Teacher, TES Connect blogger and behaviour expert Tom Bennett puts on his agony uncle hat and answers your education questions

Teacher, TES Connect blogger and behaviour expert Tom Bennett puts on his agony uncle hat and answers your education questions

A group of students recently shouted some rude comments at me in the playground. They were given two-day internal exclusions as a punishment. One has done his time but the other two have been let off after their parents threatened to remove them from the school. I emailed my line manager who said I should forget about it. But if sanctions are given, surely they need to be followed through. What should I do?

A teacher, via email to asktom@tes.co.uk

Context is the devil here. Are you sure of exactly who shouted at you? If it was a group of students, it can be difficult to discern precise culprits. But if you are 100 per cent certain about who said what, then yes, I would bring up the issue again and refuse to drop it. I wonder what would have happened if it had been the line manager who had been abused verbally. Probably something different. That said, there may be more to this than you know, so find out all you can. Then shout the place down.
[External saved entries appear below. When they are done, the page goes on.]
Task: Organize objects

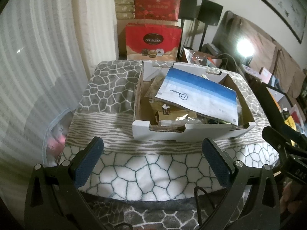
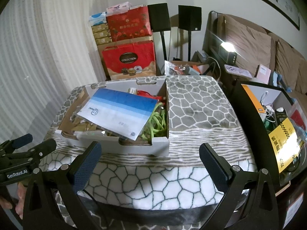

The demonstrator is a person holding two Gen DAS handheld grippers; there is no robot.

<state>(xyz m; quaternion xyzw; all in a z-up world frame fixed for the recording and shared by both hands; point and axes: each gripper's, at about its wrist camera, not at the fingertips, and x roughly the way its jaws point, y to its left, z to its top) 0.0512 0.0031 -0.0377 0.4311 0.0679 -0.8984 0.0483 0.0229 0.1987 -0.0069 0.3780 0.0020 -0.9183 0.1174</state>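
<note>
White cardboard box [image 1: 191,132] sits at frame centre on the patterned blanket [image 1: 145,174], a blue packet [image 1: 197,94] lying on top. Left gripper [image 1: 153,161] and right gripper [image 2: 149,163] are both spread wide, holding nothing.

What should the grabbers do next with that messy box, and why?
Probably the right gripper should ease forward toward the blue-and-white packet. Both grippers are open and empty, short of the cardboard box, and that packet lies tilted on top of everything else, so it likely has to come out first.
</note>
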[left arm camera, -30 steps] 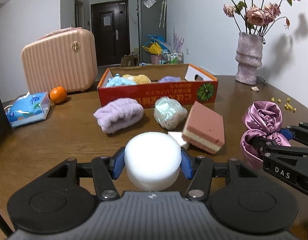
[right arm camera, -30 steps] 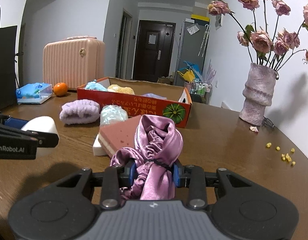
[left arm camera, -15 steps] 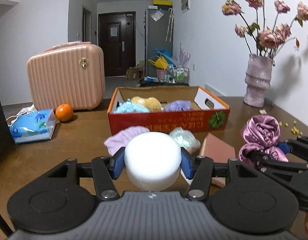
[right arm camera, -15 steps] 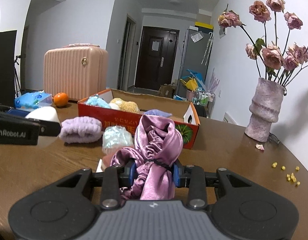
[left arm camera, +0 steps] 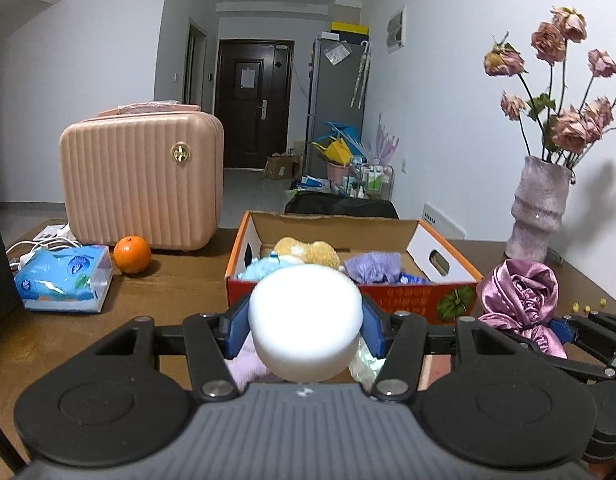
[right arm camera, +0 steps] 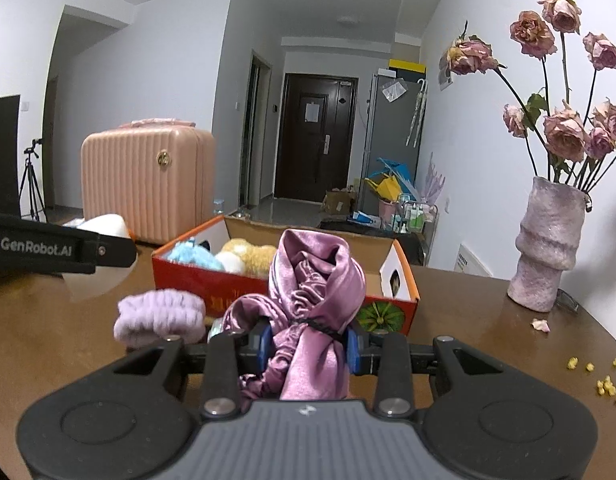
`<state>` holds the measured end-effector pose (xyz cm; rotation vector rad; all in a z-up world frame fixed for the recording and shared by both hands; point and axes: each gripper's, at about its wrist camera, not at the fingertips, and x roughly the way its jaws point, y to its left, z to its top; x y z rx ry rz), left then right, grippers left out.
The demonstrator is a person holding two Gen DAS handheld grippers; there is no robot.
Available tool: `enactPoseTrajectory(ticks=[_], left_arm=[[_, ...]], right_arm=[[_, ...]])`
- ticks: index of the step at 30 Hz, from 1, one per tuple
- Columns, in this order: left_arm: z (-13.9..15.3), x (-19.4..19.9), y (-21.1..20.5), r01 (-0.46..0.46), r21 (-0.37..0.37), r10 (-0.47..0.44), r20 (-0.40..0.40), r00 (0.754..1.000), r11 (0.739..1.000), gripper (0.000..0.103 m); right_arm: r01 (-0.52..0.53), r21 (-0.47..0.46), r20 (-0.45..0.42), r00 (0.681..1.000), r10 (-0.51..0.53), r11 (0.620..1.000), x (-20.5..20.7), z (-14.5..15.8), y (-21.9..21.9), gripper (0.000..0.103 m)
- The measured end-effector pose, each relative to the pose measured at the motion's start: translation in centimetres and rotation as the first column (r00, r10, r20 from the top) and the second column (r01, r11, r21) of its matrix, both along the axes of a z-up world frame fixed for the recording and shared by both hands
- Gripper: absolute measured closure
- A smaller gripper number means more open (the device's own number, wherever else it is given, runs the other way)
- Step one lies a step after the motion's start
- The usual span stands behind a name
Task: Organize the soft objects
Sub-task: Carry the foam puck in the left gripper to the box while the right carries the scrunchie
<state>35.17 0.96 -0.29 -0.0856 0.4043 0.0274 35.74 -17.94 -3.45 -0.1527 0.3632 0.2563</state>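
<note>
My left gripper (left arm camera: 304, 330) is shut on a white round sponge (left arm camera: 306, 316), held above the table in front of the red cardboard box (left arm camera: 407, 300). My right gripper (right arm camera: 308, 340) is shut on a purple satin cloth (right arm camera: 315, 300), also raised, just right of the left one; the cloth also shows in the left wrist view (left arm camera: 519, 296). The box (right arm camera: 212, 280) holds blue, yellow and purple soft items. A lilac fuzzy roll (right arm camera: 160, 316) lies on the table before the box. A pale mesh pouch (left arm camera: 363, 364) is partly hidden below my left gripper.
A pink suitcase (left arm camera: 142, 180), an orange (left arm camera: 132, 254) and a blue tissue pack (left arm camera: 64, 280) stand at the left. A vase of dried roses (right arm camera: 547, 248) stands at the right, with yellow crumbs (right arm camera: 603, 380) near the table edge.
Both grippers have risen and moved toward the box with their loads. The pink sponge block and table items have dropped out of view below.
</note>
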Motion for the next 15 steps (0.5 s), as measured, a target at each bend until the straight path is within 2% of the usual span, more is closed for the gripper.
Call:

Our policy for governor visits stipulates that they can make arrangements to discuss any issues with teachers after school. It does not include observing lessons. Union advice is that teachers should not be observed by governors. So what is the position if joint managementgovernor observations are due to be introduced? Can teachers refuse to be seen?

A teacher, via the TES Connect forums

Governors have a responsibility to inspect the school as they see fit in order to determine whether it is being run appropriately and that includes observations. What must not happen is for their opinion to be used as a formal part of any performance management process, unless they happen to be teacher-governors or similar. Observations are rarely pleasant but they are a necessary part of the good governance of the school ship. It is what is done with that information that is really important.

We are about to take 24 students to South America for four weeks and my headteacher has told me that all school rules need to be enforced at all times. But constant school rules for four weeks is going to be impossible to maintain and will have an adverse effect on the students, surely?

A teacher, via email to asktom@tes.co.uk

This is madness. You cannot enforce every rule when you are on an international trip. That doesn't mean you can't aspire to the spirit of them - self-discipline, mannered conduct, sensible decision-making - but the real world is not a classroom, except in the most abstract sense. Given that your classroom contains no sleeping facilities (unless you count the back row), no dining facilities (ditto) and no check-in desks (pretty sure about that one), then you need to have a trips policy that is more sensible than this somewhat leaden advice.

Tom teaches full-time at Raine's Foundation School in London.